# Double Haul



## ducman491 (Oct 31, 2011)

So after the rain came through I was in the yard practicing casting with my 5wt and on and off I've been trying to double haul cast. I seem to have the rhythm on the back cast but I'm all befuddled with the forward cast. Any tips on getting it together?


----------



## Indybio72 (Nov 6, 2013)

I feel if I attempted to give any advise or directions without actually being able to show you it i'd just butcher it haha. So in this case ill just post this if you havent already seen it.


----------



## mike1987 (Feb 27, 2014)

I am VERY new to this. everything I have learned has been from quite a few books, youtube, one bass pro casting class, trial and error and frustration beyond belief. By new I mean my first fish on a fly rod was two months ago. the above video did help me to feel the greater load but I could not get it to shoot. these are what taught me to effectively shoot. down up down. I literally sat with my pda and my fly rod on the back steps and learned how to double haul. the exercise without the rod is very key. I looked like an idiot but did those motions a lot. just walking around. I still don't have it 100% of the time. its muscle memory. sooooooooo much crap has to happen in sync. but when line shoots out of the guides like a rocket it is an awesome feeling.


----------



## grant778 (Nov 22, 2014)

If you have a heavier weight rod around, I would try it on that. Or maybe put a fly with a bit of weight on it on your five weight and continue trying with that until you get it down. Now you can certainly do a double haul with dry flies, I do it quite often, but for learning purposes I think its a bit easier if there is some weight on the end of the line. There needs to be enough weight in/on the line to be able to get the line out after the forward haul (thats why double haul is more difficult to do on lighter rod weights, and I probably wouldn't attempt it/have the need to attempt it on something less that an a 5 weight.) Keep Practicing though, and it is one of the most useful casts there is. I practiced in the yard for about a day before going redfish fishing. I didn't actually end up catching a redfish unfortunately, but by the end of the day I had the double haul down pretty good, simply from practice and the muscle memory gained from it. It ends up becoming very natural, to the point where when I'm getting wind resistance or need to cast far, I just automatically go to a double haul with hardly thinking about it.


----------



## ducman491 (Oct 31, 2011)

I've seen all 3 of those videos but haven't watched them in a year. Now that I've seen them again I think I see my problem. I'm trying to haul before the line gets extended out behind me. Looks like I need to wait until my cast is moving forward and haul at that point.

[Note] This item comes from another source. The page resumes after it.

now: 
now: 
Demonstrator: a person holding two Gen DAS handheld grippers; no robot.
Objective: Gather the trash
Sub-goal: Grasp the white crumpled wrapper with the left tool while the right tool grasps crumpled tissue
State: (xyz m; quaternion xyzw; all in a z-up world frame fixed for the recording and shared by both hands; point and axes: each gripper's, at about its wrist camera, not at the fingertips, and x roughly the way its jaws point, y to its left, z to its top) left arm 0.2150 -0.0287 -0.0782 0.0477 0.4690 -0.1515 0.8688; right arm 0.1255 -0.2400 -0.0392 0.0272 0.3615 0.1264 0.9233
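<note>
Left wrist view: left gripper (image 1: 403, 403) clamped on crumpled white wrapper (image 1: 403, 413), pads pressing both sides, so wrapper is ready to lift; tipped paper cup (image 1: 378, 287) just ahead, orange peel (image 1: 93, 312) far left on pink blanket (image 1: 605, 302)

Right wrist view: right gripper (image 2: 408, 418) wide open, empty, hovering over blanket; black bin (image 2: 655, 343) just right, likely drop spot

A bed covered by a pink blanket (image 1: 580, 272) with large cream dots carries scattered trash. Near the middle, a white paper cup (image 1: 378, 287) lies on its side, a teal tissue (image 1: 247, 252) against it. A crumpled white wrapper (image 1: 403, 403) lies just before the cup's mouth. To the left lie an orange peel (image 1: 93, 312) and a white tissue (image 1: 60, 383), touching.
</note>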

Thanks for the input and it'll have to be the 5wt because I broke my 8wt steelheading.


----------



## mike1987 (Feb 27, 2014)

Yeah. There has to be a load on the rod before you start to haul. That's the hardest part. The part I don't have all the way yet. I get too antsy and tug too soon. Also I have never used a line weight that matched the rod. Most of the books I have read told you to club up a weight to start. At least one weight if not two. It drastically helps you feel the load on the rod. And if, like me, you throw a lot of weighted flies and big top water stuff it will help out with those as well


----------



## ducman491 (Oct 31, 2011)

mike1987 said:


> Yeah. There has to be a load on the rod before you start to haul. That's the hardest part. The part I don't have all the way yet. I get too antsy and tug too soon. Also I have never used a line weight that matched the rod. Most of the books I have read told you to club up a weight to start. At least one weight if not two. It drastically helps you feel the load on the rod. And if, like me, you throw a lot of weighted flies and big top water stuff it will help out with those as well


----------



## fallen513 (Jan 5, 2010)

The most important thing is the speed of the haul relative to the speed of your casting stroke. Most people try to haul at the same speed they're moving the rod at. The rod moves through the traditional range at normal pace, smoothly...while the haul is abrupt and should be at least twice the speed of the casting arm. It's not any more difficult to double haul a 3 weight than it is a 12 weight, because the physics remain the same.


----------



## ducman491 (Oct 31, 2011)

My reply didn't work earlier. I may try to over line with the 6wt sinking line I have for practice. 

Thank you Fallen it's hard to tell from the videos the difference between the haul speed and the rod speed.


----------



## G-Patt (Sep 3, 2013)

ducman491 said:


> My reply didn't work earlier. I may try to over line with the 6wt sinking line I have for practice.
> 
> Thank you Fallen it's hard to tell from the videos the difference between the haul speed and the rod speed.


Hi Ducman 491. I think the most important think about the front haul is to have a good back haul and cast. When you feel the rod loading to it's potential after the back cast, you can begin hauling on the front cast. That's also how I interpreted Fallen's comments. You want to start hauling when you feel the rod loading to its full potential. You'll miss the opportunity if you haul after the rod loads and begins dissipating. I think that's the difference in the haul and rod speeds mentioned earlier. You just have to feel for it, and it's a rhythmic thing. If you don't feel the rod loading after the back cast, you may not have enough line out, and you may not be back casting hard enough.


----------